4Payments.  Tenant shall continue to pay all rentals and other charges under the Lease with respect to Suite 300 through the Effective Date, all of which shall be prorated on a per‑diem basis.  Any undetermined charges may be billed to Tenant when determined by Landlord (and Tenant’s obligation to pay the same shall survive termination of the Lease), or Landlord may reasonably estimate such charges and require that Tenant pay the same within thirty (30) days after Landlord bills the same, subject to adjustment after the actual charges have been determined.  As additional consideration for this Agreement, and to cover Landlord’s administrative, processing, and legal fees, and to reimburse Landlord for any loss of rentals that may hereafter be sustained after the Effective Date as a result of this Agreement, Landlord and Tenant agree that Tenant shall pay Landlord the sum of Thirty-Three Thousand Dollars ($33,000.00), in cash or certified funds (i.e., bank check or cashier’s check), together with Tenant’s execution and delivery of this Agreement to Landlord.

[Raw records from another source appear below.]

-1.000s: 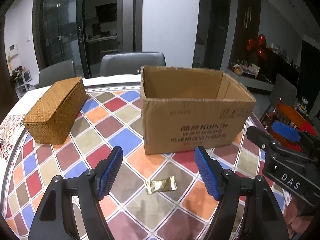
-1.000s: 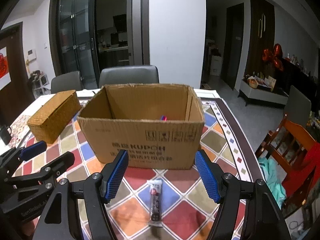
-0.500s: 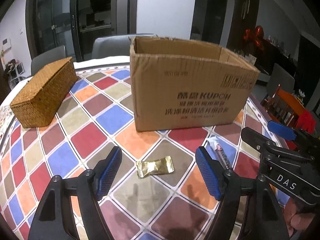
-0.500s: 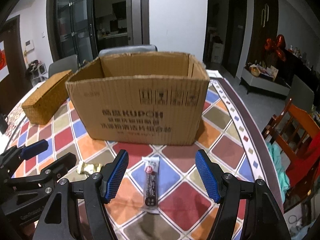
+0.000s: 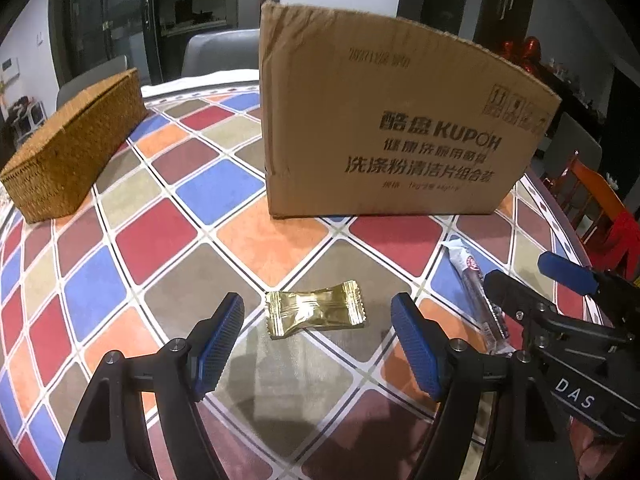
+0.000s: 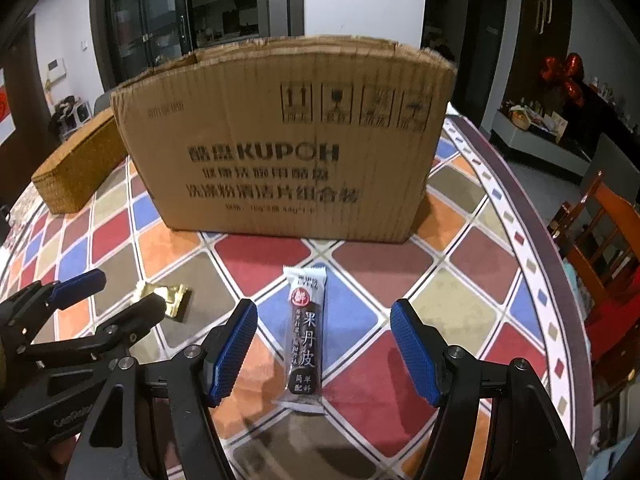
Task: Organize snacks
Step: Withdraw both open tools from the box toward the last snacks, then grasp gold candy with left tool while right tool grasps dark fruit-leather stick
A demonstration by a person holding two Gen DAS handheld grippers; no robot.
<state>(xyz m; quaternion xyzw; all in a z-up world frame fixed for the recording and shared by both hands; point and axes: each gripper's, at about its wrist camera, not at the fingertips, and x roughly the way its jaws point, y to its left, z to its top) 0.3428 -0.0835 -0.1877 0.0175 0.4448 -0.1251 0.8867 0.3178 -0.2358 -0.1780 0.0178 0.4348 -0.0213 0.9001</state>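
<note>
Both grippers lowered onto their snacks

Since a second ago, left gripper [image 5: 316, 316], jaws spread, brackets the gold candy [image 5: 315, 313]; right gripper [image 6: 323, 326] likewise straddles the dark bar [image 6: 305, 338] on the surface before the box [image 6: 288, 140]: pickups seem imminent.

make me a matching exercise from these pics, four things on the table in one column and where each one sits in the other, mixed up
Things:
1. gold candy wrapper
2. dark snack bar
3. cardboard box
4. wicker basket

Places:
A. far left of the table, left of the box
B. flat on the cloth between the right gripper's open jaws
C. standing behind both snacks, printed side facing the cameras
D. flat on the cloth between the left gripper's open jaws

Pairs: 1-D, 2-B, 3-C, 4-A
</note>
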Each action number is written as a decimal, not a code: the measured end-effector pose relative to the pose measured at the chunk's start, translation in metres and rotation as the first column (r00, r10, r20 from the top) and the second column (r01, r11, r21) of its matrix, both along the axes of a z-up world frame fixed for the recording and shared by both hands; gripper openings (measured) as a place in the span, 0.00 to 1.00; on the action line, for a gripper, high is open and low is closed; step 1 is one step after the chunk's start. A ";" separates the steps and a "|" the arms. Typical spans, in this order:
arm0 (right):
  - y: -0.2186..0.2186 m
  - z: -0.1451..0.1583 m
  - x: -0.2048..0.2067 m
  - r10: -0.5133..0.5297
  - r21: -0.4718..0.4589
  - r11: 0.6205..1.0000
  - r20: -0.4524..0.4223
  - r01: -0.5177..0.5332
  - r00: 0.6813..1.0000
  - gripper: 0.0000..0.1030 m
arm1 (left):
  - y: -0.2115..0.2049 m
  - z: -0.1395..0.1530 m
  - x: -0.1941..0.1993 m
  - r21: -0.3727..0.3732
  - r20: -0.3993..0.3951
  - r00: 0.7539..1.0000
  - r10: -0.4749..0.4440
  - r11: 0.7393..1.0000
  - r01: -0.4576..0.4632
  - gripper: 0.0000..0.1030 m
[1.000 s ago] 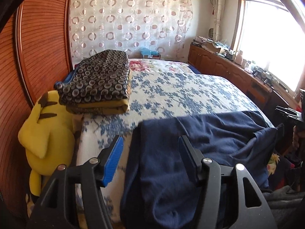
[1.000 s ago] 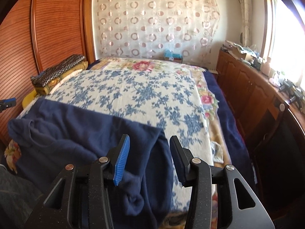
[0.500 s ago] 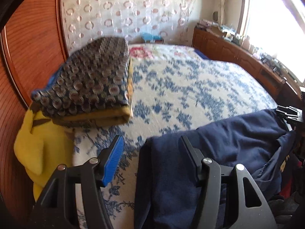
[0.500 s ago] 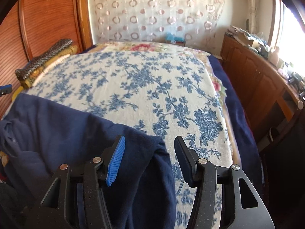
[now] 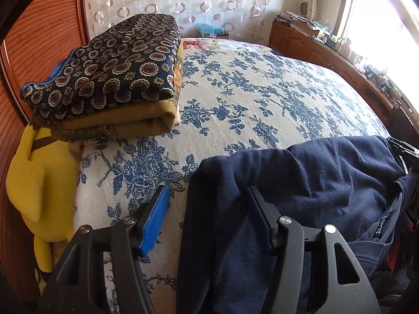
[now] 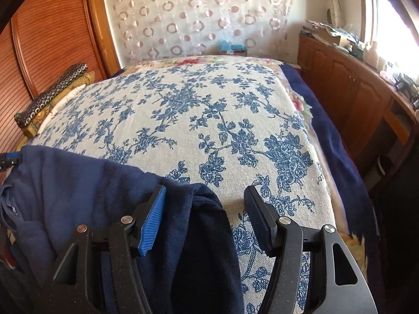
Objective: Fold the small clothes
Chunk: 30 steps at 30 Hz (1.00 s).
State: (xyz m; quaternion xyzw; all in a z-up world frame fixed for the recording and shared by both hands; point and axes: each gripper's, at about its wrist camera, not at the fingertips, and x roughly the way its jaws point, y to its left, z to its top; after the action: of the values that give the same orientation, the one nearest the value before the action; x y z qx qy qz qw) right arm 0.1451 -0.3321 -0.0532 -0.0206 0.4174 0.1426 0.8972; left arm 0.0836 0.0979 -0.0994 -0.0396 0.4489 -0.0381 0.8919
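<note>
A cream bedspread printed with blue flowers (image 5: 262, 99) was spread over the bed. A folded stack of dark circle-patterned and mustard fabric (image 5: 110, 78) lay at its left edge, above a yellow plush toy (image 5: 36, 183). A sheer circle-patterned curtain (image 6: 199, 15) and wooden cabinets (image 6: 348, 89) were seen behind.

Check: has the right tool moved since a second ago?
Yes. The right tool has come forward and down over the bed; the curtain looms larger.

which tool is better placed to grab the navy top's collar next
Left. The collar with its label lies just right of the left tool in its view. In the right tool's view, jaws opening, it sits at the far left edge.
</note>
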 end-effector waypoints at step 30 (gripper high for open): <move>0.015 0.098 -0.057 0.117 0.004 0.993 0.163 -0.119 0.980 0.06 | -0.024 0.127 -0.064 -0.055 0.382 0.920 -0.093 0.991 0.123 0.04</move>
State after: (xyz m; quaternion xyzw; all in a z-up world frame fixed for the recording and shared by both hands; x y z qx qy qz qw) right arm 0.0884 -0.3170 0.0452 -0.0506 0.3400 0.1964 0.9183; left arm 0.0201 0.0741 0.0272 -0.0415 0.2682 -0.1118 0.9559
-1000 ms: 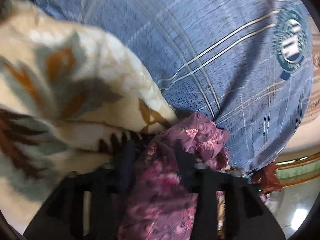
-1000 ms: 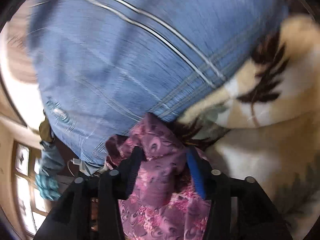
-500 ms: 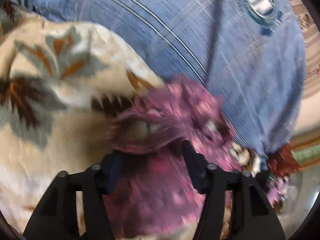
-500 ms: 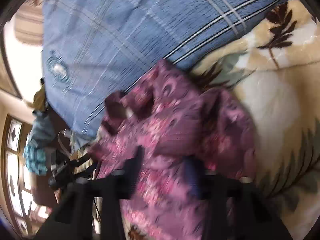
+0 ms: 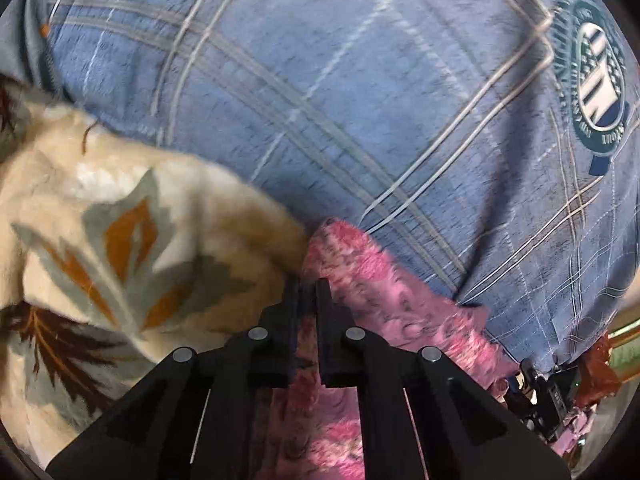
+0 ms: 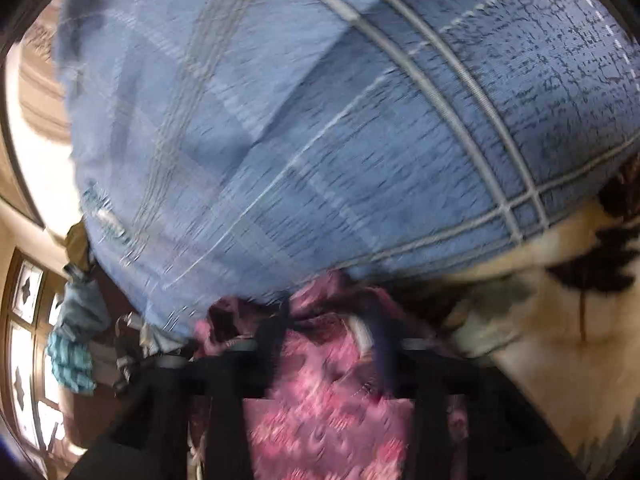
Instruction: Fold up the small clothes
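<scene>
There is one purple-pink floral garment (image 5: 384,304), lying against the lower edge of the one blue plaid pillow (image 5: 360,100). One cream fleece blanket with a leaf pattern (image 5: 120,248) spreads beside that pillow, and the pillow bears one round green emblem (image 5: 598,96) near its corner. Two grippers show, the left gripper (image 5: 307,288) and the right gripper (image 6: 332,320), both just below the pillow's edge at the garment.

garment (image 5: 384,300): pink and purple, with flowers
pillow (image 5: 360,100): blue, with pale crossing stripes and a round green and white badge
blanket (image 5: 120,240): cream, with grey, orange and brown leaves
tongs (image 5: 307,288): black
</scene>
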The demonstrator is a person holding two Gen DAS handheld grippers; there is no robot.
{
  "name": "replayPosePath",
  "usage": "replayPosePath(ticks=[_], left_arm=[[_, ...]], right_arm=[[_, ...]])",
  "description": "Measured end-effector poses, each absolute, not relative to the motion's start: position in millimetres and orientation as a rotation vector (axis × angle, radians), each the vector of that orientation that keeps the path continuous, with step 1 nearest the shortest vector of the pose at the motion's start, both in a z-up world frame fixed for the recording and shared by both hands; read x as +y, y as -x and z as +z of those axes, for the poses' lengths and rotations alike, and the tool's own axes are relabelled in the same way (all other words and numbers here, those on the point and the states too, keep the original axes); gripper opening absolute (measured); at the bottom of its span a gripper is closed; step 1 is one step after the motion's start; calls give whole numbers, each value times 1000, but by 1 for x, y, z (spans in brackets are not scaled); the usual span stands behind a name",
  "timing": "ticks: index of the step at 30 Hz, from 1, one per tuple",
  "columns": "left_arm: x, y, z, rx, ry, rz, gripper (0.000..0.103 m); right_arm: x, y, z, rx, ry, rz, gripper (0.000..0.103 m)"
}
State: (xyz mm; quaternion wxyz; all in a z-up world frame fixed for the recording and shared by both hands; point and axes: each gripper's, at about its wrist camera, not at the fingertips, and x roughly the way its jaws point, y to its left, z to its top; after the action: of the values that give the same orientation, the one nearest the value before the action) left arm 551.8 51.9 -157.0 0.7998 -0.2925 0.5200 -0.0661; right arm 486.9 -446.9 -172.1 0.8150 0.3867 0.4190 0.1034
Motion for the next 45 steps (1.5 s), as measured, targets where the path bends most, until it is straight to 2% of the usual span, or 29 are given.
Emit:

5Mutual Releases.  In consideration of Landlord’s releasing Tenant from the obligation to pay the balance of the rentals due under the Lease with respect to Suite 300 and executing this Agreement, and in consideration of Tenant’s agreement to pay the amounts described in § 4 above and of the representations and other agreements herein contained, Landlord and Tenant hereby release and forever discharge each other and their respective partners, officers, directors, agents, trustees, beneficiaries, and employees of and from any and all claims, liabilities, acts, damages, demands, rights of action, and causes of action which each party ever had, now has, or in the future may have against the other arising from or in any way connected with the Lease with respect to Suite 300 alone or Landlord’s management or operation of the Building or Complex in relation thereto, except for those obligations and liabilities contained herein or reinstated pursuant to the provisions hereof.  This release is intended as a full settlement and compromise of each, every, and all claims and liabilities of every kind and nature.  Both parties expressly waive any and all rights which they may have under § 1542 of the Civil Code of the State of California (or such similar statutes), which provides as follows:

A GENERAL RELEASE DOES NOT EXTEND TO CLAIMS WHICH THE CREDITOR DOES NOT KNOW OR SUSPECT TO EXIST IN HIS FAVOR AT THE TIME OF EXECUTING THE RELEASE, WHICH IF KNOWN BY HIM MUST HAVE MATERIALLY AFFECTED HIS SETTLEMENT WITH THE DEBTOR.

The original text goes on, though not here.